J'apprécie que les auteures québécoises racontent des moments d'intimité à travers leurs personnages. Mes trois histoires préférées(sur 7) sont celles d'India Desjardins, Jennifer Tremblay et Karine Glorieux. Le thème du «miroir» est exploité à sa manière dans chaque récit, parfois légèrement effleuré. Les femmes qui passent dans ce resto bistro-chic de Montréal nous révèle leurs émotions et leurs réflexions sur la vision du sens de la vie.
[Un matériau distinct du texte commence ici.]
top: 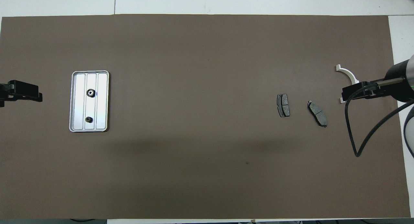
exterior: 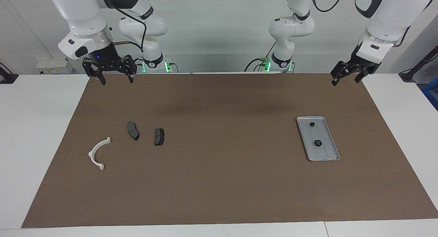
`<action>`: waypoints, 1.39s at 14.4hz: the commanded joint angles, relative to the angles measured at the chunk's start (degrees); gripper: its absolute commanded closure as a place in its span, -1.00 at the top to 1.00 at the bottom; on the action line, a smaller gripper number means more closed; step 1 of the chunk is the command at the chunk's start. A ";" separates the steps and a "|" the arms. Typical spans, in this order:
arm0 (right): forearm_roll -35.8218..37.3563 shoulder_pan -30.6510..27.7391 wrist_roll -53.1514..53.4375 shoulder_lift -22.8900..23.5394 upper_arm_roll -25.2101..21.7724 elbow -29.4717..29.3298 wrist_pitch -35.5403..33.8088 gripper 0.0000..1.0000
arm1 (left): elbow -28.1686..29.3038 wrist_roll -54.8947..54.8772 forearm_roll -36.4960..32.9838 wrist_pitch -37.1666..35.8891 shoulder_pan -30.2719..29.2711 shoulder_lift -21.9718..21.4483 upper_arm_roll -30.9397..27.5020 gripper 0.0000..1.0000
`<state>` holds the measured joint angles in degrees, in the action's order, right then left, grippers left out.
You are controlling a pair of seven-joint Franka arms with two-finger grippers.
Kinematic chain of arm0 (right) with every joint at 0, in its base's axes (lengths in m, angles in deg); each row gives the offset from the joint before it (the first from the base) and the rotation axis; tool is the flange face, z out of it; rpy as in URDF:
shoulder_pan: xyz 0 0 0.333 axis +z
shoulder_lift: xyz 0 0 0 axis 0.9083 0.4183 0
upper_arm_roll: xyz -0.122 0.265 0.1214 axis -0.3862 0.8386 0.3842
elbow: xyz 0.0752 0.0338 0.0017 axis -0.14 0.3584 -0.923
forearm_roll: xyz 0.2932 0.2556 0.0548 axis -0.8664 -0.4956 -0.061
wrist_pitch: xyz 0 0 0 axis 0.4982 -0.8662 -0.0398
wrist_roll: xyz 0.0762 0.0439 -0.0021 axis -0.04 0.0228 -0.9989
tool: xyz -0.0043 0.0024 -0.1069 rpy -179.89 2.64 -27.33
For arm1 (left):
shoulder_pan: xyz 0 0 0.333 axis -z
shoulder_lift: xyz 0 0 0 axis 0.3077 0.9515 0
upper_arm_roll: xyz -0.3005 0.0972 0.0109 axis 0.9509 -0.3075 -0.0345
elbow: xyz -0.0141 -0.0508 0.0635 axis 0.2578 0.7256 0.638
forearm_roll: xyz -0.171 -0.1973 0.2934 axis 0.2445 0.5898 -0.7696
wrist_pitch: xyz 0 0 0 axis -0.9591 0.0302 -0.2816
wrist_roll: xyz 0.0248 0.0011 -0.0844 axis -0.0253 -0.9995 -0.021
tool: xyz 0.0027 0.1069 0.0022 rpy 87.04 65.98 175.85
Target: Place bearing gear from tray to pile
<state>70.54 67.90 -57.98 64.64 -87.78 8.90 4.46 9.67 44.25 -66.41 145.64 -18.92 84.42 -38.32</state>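
while both arms wait raised at the robots' edge of the mat, i read the left gripper [exterior: 346, 77] and right gripper [exterior: 108, 74] as spread and empty. two small dark gears lie apart in the tray [exterior: 332, 141]; the nearer gear [exterior: 311, 124] looks light, hard, slippery, so i'd pinch its rim. the farther gear [exterior: 318, 143] likewise. the pile [exterior: 134, 131] sits well apart.

Both arms raised, waiting. Left gripper [exterior: 345, 77] hangs over the table's robot-side corner at the left arm's end, jaws open. Right gripper [exterior: 117, 77] hangs over the robot-side edge near the other corner, jaws spread, pointing down.
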 commanded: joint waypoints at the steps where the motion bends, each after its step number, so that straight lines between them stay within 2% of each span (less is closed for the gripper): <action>1: -0.98 -0.61 0.36 -1.19 -0.04 0.61 0.46 1.00 | -0.65 -0.82 0.21 0.16 0.03 0.08 -0.22 1.00; 6: -0.98 -0.52 0.19 -1.28 -0.04 0.61 0.55 1.00 | 0.40 -0.82 0.30 1.31 -0.24 -0.35 -0.30 1.00; 10: -0.98 -0.52 0.45 -1.28 -0.04 0.61 1.16 1.00 | 5.50 -0.82 0.30 3.16 0.11 -2.72 -0.39 1.00; 14: -0.89 -0.61 -0.08 -1.28 -0.13 0.61 0.73 1.00 | 5.24 -0.56 0.21 3.34 0.03 -2.64 -0.48 1.00; 16: -0.89 -0.61 -0.60 -1.37 -0.13 0.61 0.55 1.00 | 6.90 1.02 0.21 5.95 -0.32 -2.90 -0.48 1.00; 17: -0.89 -0.70 -0.87 -1.37 -0.13 0.61 0.73 1.00 | 7.26 0.94 0.21 9.54 -0.32 -2.82 -0.48 1.00; 20: -0.89 -0.61 -0.87 -1.37 -0.13 0.79 0.90 1.00 | 7.35 0.85 0.21 11.85 -0.41 0.59 -0.48 1.00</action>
<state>70.54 67.90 -58.00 64.12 -87.97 8.88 4.55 15.28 44.72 -66.41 154.79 -18.98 83.84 -38.82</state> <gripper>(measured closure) 0.000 0.000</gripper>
C'est divertissant et n'avons pas à nous casser la tête dans cette lecture.
L'idée de réunir sept auteures autour de ce projet d'écriture de nouvelles me plaisait. Je ne suis pas déçue malgré une lecture qui parfois semble un peu répétitive ce qui est un peu normal puisqu'il s'agit de moments d'introspection. Cela dit, j'ai tout de même aimé la description des intimités de femmes et leurs reflets/réflexion. J'ai été touchée par "Je suis chez moi" de Mélikah Abdelmoumen et "Maeva" d'India Desjardins. Les protagonistes se croisent dans les toilettes du bistro chic et c'est parfois pas très réussi.
J'avais beaucoup d'attente face à ce livre. Je trouvais le concept de réunir des auteurs québécoises sous le même livre et le prétexte de la salle de bain féminine d'un restaurent intéressant. Justement, cette salle de bain trop peu exploité à mon goût, c'est comme si on la "plugait" à la dernière minute, qu'on se rappelait qu'on devait en parler. Des auteurs de talent, certes, mais prisent individuellement, je préfère.